**Exercise aim**
Scan the material that follows. Copy every line containing the word "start".

**Collected material**

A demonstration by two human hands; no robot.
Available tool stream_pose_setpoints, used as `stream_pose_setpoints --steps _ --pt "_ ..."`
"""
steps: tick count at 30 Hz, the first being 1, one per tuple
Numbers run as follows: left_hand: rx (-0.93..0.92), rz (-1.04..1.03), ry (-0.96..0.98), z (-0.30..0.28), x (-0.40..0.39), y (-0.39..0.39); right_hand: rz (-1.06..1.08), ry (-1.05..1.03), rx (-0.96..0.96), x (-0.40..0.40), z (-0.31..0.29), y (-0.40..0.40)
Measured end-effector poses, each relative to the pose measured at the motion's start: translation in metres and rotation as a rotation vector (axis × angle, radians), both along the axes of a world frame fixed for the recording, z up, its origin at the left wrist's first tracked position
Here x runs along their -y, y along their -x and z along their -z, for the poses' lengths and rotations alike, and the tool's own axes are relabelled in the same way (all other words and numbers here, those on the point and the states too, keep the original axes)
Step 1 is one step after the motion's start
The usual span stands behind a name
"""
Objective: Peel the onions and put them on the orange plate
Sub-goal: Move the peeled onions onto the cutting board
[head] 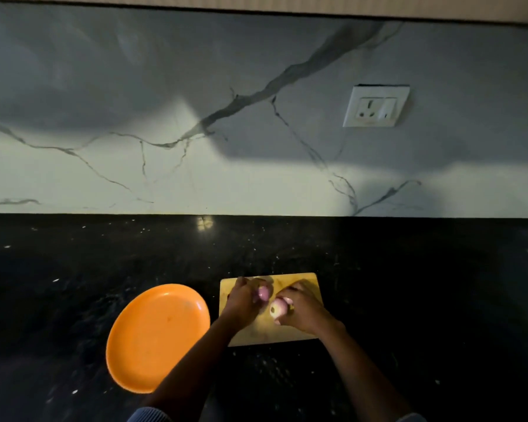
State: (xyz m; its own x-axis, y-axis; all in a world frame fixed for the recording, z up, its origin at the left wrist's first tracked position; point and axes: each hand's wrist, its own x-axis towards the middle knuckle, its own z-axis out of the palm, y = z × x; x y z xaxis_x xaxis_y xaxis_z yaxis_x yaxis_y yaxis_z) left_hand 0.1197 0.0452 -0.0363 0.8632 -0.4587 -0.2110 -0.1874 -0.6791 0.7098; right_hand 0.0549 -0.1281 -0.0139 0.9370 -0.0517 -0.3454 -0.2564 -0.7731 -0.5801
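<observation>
Sleeves and forearms reach up from the near edge over the black speckled stone desk [409,300]. The right hand [302,312] grips a small peeled pink-white onion [277,309], cut face pointing left. Just left and slightly beyond, the left hand [241,300] curls round a second small purple onion [263,293]. Both sit over the pale yellow rectangular cutting board [305,281]. Left of the left hand lies the round orange plastic plate [153,336], with nothing on it. Such onions are likely light, firm and slippery once bare; the papery skin should tear easily, so pinching at the cut end seems best. Beyond stands a marble-veined wall.
</observation>
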Motion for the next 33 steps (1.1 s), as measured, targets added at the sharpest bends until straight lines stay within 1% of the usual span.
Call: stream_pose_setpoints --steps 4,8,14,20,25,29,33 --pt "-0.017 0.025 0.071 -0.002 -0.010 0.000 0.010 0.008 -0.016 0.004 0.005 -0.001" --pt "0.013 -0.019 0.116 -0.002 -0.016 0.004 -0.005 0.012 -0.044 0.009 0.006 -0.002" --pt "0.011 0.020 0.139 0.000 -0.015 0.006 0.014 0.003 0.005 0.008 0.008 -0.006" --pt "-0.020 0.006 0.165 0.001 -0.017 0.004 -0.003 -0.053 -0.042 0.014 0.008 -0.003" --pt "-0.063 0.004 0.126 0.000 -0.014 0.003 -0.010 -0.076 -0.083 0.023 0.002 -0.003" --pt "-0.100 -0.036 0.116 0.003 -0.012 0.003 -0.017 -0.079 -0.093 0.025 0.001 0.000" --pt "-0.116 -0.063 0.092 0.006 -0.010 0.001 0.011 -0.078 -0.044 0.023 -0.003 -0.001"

**Result**
Measured end-effector poses, each relative to the pose measured at the motion's start: translation in metres and rotation as a rotation vector (axis × angle, radians), both along the axes of a world frame fixed for the recording, z up, its origin at the left wrist's first tracked position
Step 1 is one step after the motion's start

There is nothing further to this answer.